In an embodiment, after generating the second output data, the method further comprises: and updating the cache data according to the second output data.

In an embodiment, the method further comprises: and after the execution of the preset Spark task is finished, clearing the cache data in the Spark cache.

In one possible embodiment, the input data and the output data are both abstract elastic distributed data set RDD data.

Another aspect of the present invention provides a data operation optimization apparatus, including: the task obtaining module is used for obtaining a preset Spark task, wherein the Spark task comprises a plurality of computing nodes representing an operation process, and the computing nodes are used for receiving input data and generating output data; the task execution module is used for executing the preset Spark task so as to sequentially execute each computing node according to a preset calling sequence; the task combining module is used for combining cache data in the Spark cache to execute the current computing node if the called current computing node meets the preset condition; wherein the cache data comprises output data of at least one of the compute nodes.

In an implementation manner, the task combining module is specifically configured to: acquiring first output information of a previous computing node; and taking the first output data and the cache data as the input of the current computing node to generate second output data.

In another aspect, the present invention provides a computer-readable storage medium comprising a set of computer-executable instructions, which when executed, perform any one of the data operation optimization methods described above.
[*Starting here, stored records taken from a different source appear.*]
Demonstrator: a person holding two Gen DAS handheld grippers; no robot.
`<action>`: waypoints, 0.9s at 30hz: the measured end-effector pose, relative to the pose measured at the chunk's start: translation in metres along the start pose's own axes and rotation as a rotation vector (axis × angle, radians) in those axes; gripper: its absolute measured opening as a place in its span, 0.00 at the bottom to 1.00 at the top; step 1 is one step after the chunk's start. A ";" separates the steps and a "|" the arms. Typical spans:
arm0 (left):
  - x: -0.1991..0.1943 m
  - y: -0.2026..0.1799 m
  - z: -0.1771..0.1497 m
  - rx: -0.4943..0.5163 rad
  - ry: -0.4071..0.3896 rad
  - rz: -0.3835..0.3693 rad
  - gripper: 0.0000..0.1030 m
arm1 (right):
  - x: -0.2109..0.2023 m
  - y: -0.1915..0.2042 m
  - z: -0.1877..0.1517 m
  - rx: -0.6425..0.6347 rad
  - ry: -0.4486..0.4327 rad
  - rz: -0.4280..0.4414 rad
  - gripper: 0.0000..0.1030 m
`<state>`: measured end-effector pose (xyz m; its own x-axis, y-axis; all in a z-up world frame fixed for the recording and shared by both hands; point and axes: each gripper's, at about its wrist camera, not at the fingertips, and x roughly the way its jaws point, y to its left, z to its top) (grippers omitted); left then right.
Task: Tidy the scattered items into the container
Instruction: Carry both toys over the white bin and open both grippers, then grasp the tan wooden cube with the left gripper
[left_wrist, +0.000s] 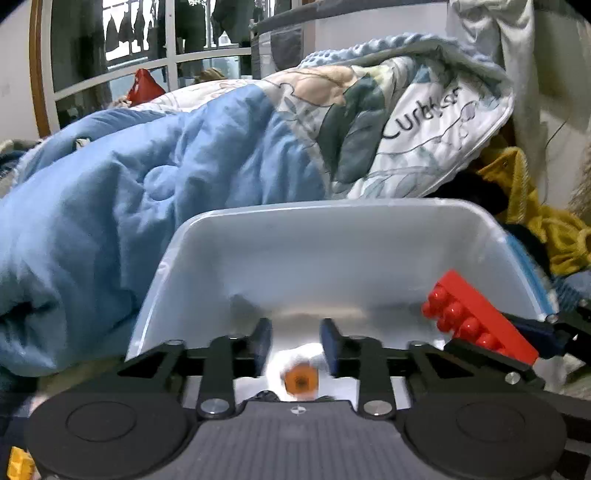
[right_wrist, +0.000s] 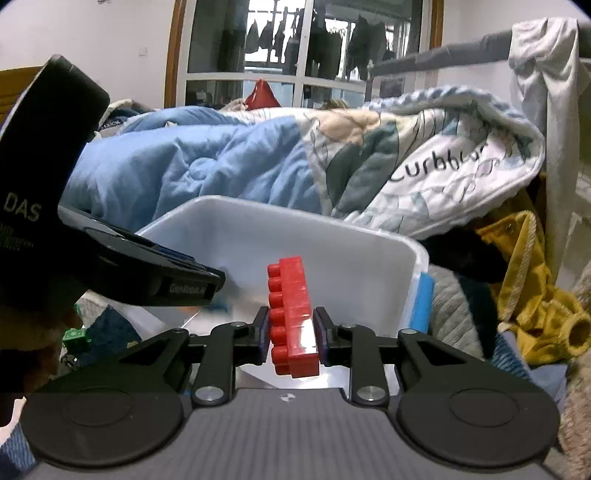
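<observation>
Right gripper (right_wrist: 290, 334) is clamping a red brick (right_wrist: 292, 321) by its sides over the near rim of the white container (right_wrist: 369, 266); the brick is tilting, so an early release risks bouncing it off the rim onto the bedding. Left gripper (left_wrist: 295, 343) is hanging parted and empty over the container, with a blurred orange-and-white item (left_wrist: 301, 380) sitting just below its fingers.

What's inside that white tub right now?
In the tub, an orange piece shows blurred below the open left gripper. The red brick hangs over it, clamped by the right gripper. The grippers hide most of the floor.
</observation>
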<state>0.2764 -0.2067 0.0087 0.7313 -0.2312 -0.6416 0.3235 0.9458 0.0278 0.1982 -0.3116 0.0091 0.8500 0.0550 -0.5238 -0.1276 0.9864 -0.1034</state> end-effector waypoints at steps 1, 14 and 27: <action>-0.002 0.001 0.000 0.001 -0.008 0.004 0.52 | 0.000 0.000 0.000 -0.001 0.002 -0.004 0.35; -0.078 0.044 -0.030 -0.121 -0.104 -0.018 0.61 | -0.023 0.030 0.007 -0.045 -0.047 -0.008 0.58; -0.134 0.124 -0.119 -0.185 -0.062 0.102 0.66 | -0.036 0.117 -0.019 -0.121 0.001 0.107 0.59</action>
<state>0.1472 -0.0316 0.0072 0.7918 -0.1403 -0.5944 0.1342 0.9894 -0.0548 0.1427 -0.2010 0.0002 0.8278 0.1589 -0.5381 -0.2784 0.9490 -0.1481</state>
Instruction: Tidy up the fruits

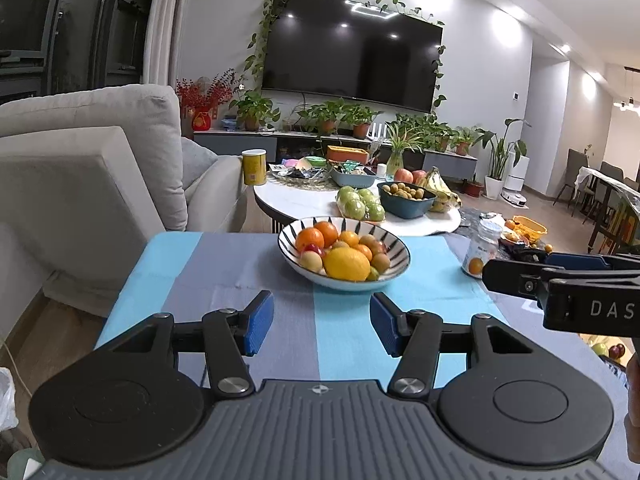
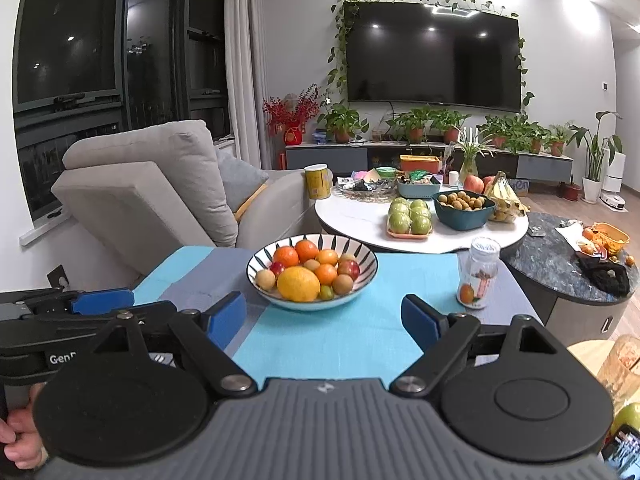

In the embodiment of the present invention, when a Spark task is executed, output data that needs to be reused may be stored in a Spark cache, and if a certain computing node needs to use the output data, the output data may be directly read from the Spark cache to cooperate with the operation of the current computing node, so as to implement process data multiplexing. Compared with the prior art, the scheme can realize process data multiplexing without an external cache intermediate file, avoids the resource competition problem caused by external component writing, and improves the performance of Spark tasks in processing big data.

Drawings

The above and other objects, features and advantages of exemplary embodiments of the present invention will become readily apparent from the following detailed description read in conjunction with the accompanying drawings. Several embodiments of the invention are illustrated by way of example, and not by way of limitation, in the figures of the accompanying drawings and in which:

in the drawings, the same or corresponding reference numerals indicate the same or corresponding parts.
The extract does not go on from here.